The following tutorials will be presented at BTAS 2016:

Morning Tutorials: 9 am to 12:30 pm

  1. Iris Recognition: Fundamentals to Future Topics
  2. Advances in Mobile and Remote Biometrics

Afternoon Tutorials: 2:00 pm to 5:30 pm

  1. Soft Biometrics: Algorithms and Applications
  2. Deep Learning for Biometrics

The details are listed below. To register for tutorials, please visit the registration link http://ieee-biometrics.org/btas2016/registration.html.

Iris Recognition: Fundamentals to Future Topics

Kevin W. Bowyer (http://www3.nd.edu/~kwb/), University of Notre Dame, USA

This tutorial will give participants an overview of how iris recognition works, the limits of common assumptions about iris recognition, and examples of nation-scale applications. Daugman-style iris recognition is taken and the reference model, but the evolution of “the” Daugman method is described and a commercial non-Daugman algorithm is described. Effects of pupil dilation difference and contact lenses are detailed. Nation-scale applications such as India’s Unique ID program and voter registration in Somaliland are presented.

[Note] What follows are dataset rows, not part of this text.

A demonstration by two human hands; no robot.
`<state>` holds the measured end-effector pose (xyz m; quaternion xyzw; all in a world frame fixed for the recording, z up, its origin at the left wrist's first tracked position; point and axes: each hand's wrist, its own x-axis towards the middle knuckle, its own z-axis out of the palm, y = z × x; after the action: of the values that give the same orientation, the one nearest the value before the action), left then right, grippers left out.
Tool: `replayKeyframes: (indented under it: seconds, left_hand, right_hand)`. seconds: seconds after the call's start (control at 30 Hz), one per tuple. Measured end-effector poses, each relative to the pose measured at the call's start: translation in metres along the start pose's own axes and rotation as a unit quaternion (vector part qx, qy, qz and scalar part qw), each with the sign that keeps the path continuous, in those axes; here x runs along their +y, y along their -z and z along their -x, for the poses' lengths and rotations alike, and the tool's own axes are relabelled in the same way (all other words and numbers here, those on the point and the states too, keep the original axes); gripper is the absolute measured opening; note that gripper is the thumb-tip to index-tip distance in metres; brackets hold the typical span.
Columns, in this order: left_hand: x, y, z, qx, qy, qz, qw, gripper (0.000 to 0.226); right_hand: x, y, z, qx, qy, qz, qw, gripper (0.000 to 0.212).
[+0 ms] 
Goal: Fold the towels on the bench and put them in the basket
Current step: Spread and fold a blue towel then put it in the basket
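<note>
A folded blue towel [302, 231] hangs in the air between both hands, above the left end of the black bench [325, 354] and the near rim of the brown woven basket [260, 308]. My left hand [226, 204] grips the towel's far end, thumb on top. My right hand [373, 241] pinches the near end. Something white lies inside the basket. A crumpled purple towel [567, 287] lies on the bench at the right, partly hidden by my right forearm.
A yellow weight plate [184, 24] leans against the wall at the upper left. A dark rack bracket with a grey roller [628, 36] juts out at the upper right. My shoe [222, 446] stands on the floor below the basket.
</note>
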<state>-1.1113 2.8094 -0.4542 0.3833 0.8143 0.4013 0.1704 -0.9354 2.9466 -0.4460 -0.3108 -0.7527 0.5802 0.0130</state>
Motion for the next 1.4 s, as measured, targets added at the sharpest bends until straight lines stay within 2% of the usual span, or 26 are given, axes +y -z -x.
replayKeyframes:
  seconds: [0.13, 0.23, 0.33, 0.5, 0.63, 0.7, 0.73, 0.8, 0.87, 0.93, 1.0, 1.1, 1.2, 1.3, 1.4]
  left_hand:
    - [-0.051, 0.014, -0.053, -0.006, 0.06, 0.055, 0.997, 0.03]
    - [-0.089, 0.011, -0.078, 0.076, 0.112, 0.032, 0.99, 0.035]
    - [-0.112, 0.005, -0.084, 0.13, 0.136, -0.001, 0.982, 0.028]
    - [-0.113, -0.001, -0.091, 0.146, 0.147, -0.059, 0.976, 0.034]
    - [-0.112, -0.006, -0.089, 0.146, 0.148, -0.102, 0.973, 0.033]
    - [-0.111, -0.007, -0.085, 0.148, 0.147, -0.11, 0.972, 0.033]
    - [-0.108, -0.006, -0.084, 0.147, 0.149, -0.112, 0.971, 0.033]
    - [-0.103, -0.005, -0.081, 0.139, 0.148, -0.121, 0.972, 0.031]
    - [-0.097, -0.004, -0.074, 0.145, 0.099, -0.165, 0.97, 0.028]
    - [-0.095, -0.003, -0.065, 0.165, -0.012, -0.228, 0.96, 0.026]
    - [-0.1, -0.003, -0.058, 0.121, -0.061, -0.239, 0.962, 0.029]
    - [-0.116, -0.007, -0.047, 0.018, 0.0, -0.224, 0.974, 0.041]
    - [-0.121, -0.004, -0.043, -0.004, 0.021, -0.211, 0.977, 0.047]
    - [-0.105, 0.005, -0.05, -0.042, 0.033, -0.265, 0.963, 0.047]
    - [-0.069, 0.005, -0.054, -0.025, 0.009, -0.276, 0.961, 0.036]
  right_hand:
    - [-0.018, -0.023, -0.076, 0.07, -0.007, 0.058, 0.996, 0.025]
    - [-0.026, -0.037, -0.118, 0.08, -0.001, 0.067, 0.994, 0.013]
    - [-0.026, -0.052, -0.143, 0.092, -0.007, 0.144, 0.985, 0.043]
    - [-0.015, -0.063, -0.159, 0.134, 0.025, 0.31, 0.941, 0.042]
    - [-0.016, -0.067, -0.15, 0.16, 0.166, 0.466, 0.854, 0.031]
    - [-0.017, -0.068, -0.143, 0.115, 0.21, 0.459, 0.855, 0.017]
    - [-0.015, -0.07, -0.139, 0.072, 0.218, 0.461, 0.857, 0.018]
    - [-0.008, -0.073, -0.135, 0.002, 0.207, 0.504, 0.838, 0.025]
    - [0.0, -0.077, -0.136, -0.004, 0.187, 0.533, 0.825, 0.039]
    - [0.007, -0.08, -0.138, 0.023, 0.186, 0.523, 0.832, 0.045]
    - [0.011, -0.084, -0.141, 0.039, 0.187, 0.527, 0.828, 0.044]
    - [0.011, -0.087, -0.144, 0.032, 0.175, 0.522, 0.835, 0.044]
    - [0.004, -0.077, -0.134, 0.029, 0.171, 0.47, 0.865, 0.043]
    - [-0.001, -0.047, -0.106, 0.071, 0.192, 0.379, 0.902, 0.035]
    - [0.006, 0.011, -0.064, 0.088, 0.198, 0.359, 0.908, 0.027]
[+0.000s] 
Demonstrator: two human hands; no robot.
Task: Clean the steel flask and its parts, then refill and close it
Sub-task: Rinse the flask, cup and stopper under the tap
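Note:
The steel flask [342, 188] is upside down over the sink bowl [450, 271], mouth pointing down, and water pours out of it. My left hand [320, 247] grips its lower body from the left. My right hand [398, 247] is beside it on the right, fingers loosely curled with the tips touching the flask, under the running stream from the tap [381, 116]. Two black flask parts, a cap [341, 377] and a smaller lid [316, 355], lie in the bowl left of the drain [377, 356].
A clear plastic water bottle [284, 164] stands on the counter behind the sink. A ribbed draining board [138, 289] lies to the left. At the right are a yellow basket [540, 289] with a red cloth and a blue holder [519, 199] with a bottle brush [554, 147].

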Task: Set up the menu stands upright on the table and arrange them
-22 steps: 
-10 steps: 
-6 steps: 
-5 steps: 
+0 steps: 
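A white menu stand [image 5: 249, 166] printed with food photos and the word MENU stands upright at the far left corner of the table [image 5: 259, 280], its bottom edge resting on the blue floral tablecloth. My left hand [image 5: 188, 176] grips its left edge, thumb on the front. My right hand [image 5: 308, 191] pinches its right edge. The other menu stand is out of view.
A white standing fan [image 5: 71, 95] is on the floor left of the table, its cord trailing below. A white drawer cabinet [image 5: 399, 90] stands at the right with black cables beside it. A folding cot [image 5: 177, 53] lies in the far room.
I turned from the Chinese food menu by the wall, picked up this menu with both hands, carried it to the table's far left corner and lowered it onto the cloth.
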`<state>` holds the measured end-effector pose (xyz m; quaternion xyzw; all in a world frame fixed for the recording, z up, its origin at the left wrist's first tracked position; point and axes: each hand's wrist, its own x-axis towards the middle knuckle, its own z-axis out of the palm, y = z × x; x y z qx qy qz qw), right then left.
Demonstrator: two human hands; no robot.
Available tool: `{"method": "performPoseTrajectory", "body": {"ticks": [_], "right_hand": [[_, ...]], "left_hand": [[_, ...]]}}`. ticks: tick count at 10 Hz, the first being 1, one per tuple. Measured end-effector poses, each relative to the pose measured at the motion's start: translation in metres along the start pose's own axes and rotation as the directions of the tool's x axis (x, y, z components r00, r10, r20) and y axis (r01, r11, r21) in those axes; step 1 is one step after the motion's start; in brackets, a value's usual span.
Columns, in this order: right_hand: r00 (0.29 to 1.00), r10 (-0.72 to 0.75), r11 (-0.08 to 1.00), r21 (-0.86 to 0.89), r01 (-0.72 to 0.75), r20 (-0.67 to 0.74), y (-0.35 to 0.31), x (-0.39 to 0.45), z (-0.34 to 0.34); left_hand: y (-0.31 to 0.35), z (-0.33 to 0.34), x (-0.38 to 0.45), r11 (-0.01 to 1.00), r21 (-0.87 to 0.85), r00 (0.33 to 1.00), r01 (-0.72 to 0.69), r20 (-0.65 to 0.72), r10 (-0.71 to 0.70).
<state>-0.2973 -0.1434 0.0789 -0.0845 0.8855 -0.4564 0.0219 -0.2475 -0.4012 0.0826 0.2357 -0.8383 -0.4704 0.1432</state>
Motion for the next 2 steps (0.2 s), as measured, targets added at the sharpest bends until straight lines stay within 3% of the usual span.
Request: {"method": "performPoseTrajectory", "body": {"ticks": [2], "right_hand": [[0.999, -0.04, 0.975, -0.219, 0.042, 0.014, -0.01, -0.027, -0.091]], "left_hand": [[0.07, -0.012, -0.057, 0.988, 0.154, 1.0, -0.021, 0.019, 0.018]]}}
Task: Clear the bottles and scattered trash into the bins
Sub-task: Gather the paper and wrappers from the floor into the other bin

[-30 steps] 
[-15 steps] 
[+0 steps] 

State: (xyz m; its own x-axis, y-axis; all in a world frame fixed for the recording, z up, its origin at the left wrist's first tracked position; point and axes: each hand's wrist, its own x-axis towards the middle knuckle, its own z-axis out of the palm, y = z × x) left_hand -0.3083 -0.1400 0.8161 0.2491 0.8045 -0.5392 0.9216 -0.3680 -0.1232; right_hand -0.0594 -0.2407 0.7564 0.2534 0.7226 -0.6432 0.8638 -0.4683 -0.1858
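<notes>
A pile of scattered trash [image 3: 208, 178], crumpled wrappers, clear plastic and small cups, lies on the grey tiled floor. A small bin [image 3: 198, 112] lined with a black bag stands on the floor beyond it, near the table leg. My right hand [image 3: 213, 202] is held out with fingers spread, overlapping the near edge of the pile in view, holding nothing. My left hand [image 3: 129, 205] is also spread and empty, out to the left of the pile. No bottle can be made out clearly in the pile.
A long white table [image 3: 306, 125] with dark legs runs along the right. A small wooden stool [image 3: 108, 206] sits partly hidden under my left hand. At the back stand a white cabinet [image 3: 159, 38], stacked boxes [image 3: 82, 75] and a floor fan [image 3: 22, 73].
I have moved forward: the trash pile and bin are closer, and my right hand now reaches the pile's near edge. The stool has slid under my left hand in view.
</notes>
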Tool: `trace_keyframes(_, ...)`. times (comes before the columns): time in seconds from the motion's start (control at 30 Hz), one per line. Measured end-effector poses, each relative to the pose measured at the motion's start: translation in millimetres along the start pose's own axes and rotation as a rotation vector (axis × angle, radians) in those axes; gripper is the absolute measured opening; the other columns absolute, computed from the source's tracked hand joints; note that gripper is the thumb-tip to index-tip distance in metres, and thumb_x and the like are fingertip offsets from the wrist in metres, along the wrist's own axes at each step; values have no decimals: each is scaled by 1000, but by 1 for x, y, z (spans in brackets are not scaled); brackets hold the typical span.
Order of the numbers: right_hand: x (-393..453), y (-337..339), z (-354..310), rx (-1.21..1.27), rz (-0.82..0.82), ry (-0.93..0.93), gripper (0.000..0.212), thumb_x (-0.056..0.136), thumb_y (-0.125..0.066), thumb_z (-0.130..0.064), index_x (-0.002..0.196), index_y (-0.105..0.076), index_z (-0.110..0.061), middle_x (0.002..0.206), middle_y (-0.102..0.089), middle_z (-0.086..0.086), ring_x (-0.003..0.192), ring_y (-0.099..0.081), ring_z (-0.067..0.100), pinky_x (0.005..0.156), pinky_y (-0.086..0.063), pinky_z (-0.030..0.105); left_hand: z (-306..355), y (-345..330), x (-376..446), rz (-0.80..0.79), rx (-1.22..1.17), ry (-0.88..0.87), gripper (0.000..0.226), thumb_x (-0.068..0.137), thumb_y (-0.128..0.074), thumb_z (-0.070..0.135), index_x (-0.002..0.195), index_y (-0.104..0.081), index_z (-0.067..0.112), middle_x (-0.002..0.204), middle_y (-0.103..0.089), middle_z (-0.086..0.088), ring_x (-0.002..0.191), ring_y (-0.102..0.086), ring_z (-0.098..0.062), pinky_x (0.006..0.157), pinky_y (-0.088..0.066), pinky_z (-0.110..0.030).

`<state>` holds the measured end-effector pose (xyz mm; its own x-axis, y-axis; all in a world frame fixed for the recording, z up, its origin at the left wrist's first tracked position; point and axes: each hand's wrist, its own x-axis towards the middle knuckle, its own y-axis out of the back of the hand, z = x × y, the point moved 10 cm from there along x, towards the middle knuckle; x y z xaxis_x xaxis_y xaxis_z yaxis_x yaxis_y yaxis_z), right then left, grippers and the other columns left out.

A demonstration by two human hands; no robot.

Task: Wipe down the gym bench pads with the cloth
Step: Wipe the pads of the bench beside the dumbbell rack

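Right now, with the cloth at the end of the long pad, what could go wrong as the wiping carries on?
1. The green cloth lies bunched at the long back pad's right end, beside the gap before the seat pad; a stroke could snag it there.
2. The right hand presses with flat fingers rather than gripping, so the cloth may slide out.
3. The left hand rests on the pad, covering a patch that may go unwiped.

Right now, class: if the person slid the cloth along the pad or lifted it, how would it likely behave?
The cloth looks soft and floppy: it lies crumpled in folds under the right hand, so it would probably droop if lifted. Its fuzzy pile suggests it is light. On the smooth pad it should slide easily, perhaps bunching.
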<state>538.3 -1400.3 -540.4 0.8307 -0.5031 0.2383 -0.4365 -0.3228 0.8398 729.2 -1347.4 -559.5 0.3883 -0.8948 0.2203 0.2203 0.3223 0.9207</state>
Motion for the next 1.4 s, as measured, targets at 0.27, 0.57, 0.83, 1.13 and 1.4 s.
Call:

Advances in Mobile and Remote Biometrics

Yunbin Deng (https://www.linkedin.com/in/yunbindeng), BAE Systems, USA

This tutorial covers the emerging technologies and applications in mobile and remote biometrics. It review the recent technology advances to mitigate the challenges in mobile and remote biometrics settings, which include unconstrained usage environment, minimum user interruption and awareness, uncooperative subjects, and the necessary of covert operation. Example technical topics are: sensor fusion in mobile authentication, realistic mobile gait authentication, and laser dropper vibrometer for standoff voice and cardiac biometrics. It also give an overview of existing sensor hardware, products, and deployment considerations for various applications of remote biometrics.

Soft Biometrics: Algorithms and Applications

Mark Nixon (http://www.ecs.soton.ac.uk/people/msn), University of Southampton, UK and Arun Ross (http://www.cse.msu.edu/~rossarun/), Michigan State University, USA

In this tutorial we will introduce the concept of soft biometrics; offer a historical perspective of the importance of these attributes; introduce a taxonomy to characterize various soft biometric traits including age, gender, ethnicity, eye/hair/skin color, body geometry, health cues, and material accessories; review algorithms that have been used to automatically extract soft biometrics from face, fingerprints, iris, gait and voice; present methods to fuse soft biometric information with primary biometric cues such as face and fingerprints; and examine the privacy and security implications of soft biometric traits.

Deep Learning for Biometrics

Mayank Vatsa (http://iab‐rubric.org/), IIIT Delhi, India and Vishal Patel (http://www.rci.rutgers.edu/~vmp93/), Rutgers University, USA

This tutorial will provide an overview of different deep learning-based methods for biometrics recognition. Specifically, we will present methods based on autoencoders, restricted Boltzmann machines and deep convolutional neural networks. We will discuss merits and drawbacks of available approaches and identify promising avenues of research in this rapidly evolving field.